▸ **Work instruction**
Once the line containing "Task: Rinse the" has been written out, stop; until then, restate each line of the entries below word for word from the first.

[Recorded data]
################
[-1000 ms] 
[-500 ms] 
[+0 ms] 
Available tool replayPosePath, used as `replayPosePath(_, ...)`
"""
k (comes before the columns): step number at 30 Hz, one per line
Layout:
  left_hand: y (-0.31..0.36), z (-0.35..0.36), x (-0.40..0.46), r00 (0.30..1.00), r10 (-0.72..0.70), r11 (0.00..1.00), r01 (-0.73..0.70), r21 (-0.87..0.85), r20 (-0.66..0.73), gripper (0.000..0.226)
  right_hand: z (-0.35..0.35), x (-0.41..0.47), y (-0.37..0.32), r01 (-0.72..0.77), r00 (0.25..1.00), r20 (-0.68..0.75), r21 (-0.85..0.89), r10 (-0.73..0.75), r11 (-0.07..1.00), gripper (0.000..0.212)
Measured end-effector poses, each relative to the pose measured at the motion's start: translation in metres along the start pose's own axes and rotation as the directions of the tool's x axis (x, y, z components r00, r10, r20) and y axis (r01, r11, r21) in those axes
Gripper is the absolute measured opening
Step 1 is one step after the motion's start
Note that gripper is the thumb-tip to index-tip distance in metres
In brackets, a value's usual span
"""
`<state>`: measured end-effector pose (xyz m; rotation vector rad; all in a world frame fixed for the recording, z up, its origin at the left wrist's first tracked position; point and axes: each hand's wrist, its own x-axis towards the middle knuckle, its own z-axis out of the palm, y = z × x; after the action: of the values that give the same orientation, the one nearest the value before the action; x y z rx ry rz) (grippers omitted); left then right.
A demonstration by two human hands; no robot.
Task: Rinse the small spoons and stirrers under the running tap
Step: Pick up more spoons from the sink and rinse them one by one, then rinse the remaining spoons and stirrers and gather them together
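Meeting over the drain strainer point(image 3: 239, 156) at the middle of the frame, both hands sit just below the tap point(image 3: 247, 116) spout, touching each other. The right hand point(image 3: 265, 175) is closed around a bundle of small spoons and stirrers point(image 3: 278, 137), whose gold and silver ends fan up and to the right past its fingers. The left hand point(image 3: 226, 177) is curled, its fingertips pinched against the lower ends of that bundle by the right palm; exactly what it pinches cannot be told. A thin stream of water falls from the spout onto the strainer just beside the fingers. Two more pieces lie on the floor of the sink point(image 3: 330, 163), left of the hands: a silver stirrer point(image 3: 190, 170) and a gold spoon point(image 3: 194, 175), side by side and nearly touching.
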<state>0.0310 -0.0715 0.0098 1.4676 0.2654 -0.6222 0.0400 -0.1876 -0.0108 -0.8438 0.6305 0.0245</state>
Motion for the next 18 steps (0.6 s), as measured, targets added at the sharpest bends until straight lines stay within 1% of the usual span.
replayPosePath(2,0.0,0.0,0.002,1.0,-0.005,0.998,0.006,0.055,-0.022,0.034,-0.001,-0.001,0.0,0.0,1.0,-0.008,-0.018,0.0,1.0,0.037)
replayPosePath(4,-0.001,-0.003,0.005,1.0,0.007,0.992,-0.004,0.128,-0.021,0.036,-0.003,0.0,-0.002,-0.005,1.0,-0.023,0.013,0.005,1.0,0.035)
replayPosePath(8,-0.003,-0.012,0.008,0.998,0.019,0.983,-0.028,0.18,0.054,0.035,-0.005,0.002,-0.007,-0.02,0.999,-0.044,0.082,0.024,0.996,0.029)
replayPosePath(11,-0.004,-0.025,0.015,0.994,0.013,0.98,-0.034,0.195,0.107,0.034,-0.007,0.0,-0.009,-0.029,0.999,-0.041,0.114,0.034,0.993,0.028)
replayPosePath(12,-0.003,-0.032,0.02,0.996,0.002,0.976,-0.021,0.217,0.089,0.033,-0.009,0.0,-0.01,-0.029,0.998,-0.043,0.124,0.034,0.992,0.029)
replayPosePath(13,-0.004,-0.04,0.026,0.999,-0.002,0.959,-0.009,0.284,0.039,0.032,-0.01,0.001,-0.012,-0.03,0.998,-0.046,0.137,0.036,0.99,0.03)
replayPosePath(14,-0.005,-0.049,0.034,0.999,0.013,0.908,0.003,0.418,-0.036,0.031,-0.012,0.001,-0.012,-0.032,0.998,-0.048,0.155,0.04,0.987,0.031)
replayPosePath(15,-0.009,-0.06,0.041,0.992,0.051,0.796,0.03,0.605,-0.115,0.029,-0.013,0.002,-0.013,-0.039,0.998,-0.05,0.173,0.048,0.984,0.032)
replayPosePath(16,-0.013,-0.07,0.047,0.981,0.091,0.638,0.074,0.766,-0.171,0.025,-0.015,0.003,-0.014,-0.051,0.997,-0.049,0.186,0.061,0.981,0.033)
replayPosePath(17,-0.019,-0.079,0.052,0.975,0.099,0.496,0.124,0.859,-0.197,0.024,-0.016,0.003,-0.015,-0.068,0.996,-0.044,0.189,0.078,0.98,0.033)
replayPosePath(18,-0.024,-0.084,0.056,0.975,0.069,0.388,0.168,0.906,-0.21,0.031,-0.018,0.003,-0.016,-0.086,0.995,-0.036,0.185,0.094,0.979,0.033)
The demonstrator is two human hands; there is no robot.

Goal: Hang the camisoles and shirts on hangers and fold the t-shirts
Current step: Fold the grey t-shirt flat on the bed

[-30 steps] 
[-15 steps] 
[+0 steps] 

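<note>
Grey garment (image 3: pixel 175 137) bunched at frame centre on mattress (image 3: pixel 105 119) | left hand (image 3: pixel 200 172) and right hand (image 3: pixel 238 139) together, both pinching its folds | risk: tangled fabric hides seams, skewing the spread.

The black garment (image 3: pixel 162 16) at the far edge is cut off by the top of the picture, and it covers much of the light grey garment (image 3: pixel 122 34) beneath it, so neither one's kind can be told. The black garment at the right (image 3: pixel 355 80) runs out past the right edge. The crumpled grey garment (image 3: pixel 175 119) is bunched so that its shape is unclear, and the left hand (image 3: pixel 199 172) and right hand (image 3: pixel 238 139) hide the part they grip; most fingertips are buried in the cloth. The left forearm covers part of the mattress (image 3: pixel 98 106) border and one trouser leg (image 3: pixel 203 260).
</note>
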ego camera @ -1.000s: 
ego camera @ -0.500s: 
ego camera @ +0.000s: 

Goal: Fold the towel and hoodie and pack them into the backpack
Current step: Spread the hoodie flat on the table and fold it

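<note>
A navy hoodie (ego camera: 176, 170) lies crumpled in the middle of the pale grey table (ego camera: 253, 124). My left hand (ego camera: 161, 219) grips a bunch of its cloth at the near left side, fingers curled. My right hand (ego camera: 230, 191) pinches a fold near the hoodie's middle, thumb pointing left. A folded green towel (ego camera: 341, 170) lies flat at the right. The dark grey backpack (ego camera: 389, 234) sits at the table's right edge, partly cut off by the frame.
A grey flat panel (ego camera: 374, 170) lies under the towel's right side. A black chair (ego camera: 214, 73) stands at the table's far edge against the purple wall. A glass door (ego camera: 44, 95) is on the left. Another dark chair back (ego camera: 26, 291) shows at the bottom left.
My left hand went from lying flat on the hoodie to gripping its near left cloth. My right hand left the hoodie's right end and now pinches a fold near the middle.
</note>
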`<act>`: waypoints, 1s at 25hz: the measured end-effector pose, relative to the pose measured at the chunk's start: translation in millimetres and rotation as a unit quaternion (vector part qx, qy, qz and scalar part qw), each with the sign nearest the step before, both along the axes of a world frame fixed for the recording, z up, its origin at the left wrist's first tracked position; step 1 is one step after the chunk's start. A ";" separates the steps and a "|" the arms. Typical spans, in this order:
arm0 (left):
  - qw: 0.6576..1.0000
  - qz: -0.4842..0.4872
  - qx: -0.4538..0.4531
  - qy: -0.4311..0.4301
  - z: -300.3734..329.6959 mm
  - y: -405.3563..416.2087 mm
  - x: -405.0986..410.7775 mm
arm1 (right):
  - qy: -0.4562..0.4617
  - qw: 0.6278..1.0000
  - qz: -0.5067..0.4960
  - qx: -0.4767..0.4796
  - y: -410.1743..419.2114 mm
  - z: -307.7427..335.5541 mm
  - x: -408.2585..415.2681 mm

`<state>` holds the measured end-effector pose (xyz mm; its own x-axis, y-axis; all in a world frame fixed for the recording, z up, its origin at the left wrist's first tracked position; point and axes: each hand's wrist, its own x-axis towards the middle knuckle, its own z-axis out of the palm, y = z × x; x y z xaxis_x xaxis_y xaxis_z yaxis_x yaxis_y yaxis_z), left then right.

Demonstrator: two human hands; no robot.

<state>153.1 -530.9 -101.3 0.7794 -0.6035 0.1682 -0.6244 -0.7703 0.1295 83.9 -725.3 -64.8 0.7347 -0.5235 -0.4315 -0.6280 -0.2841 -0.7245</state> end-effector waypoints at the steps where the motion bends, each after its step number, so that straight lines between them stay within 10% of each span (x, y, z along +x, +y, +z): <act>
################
▸ **Result**
[-1000 ms] 
[-500 ms] 
[+0 ms] 
Available tool replayPosePath, used as `replayPosePath(_, ...)`
"""
k (comes before the columns): step number at 30 Hz, one per line
Layout:
  left_hand: y (-0.31..0.36), z (-0.35..0.36), x (-0.40..0.46), r00 (0.30..1.00), r10 (-0.72..0.70), r11 (0.00..1.00), r01 (-0.73..0.70), r21 (-0.87..0.85), r20 (-0.66..0.73), gripper (0.000..0.226)
  right_hand: z (-0.35..0.35), x (-0.41..0.47), y (-0.37..0.32), r01 (-0.72..0.77), r00 (0.25..1.00), r20 (-0.68..0.75), r21 (-0.85..0.89), r10 (-0.73..0.75), r11 (-0.07..1.00), gripper (0.000..0.212)
Measured end-effector poses, each relative to the pose measured at the motion's start: translation in metres along the start pose's own axes and rotation as the directions of the tool's x axis (x, y, z components r00, r10, r20) and y axis (r01, r11, r21) in those axes
Gripper is the absolute measured opening
Step 1 is one step after the motion's start
Note that gripper is the thumb-tip to index-tip distance in metres
In brackets, a value's usual span
"""
`<state>`: measured end-effector pose (xyz m; rotation vector rad; all in a world frame fixed for the recording, z up, its origin at the left wrist's first tracked position; point and axes: each hand's wrist, its own x-axis towards the middle knuckle, its own z-axis out of the palm, y = z × x; after the action: of the values that give the same orientation, the one nearest the value before the action; x y z rx ry rz) (grippers omitted); left then right.
A demonstration by two human hands; no robot.
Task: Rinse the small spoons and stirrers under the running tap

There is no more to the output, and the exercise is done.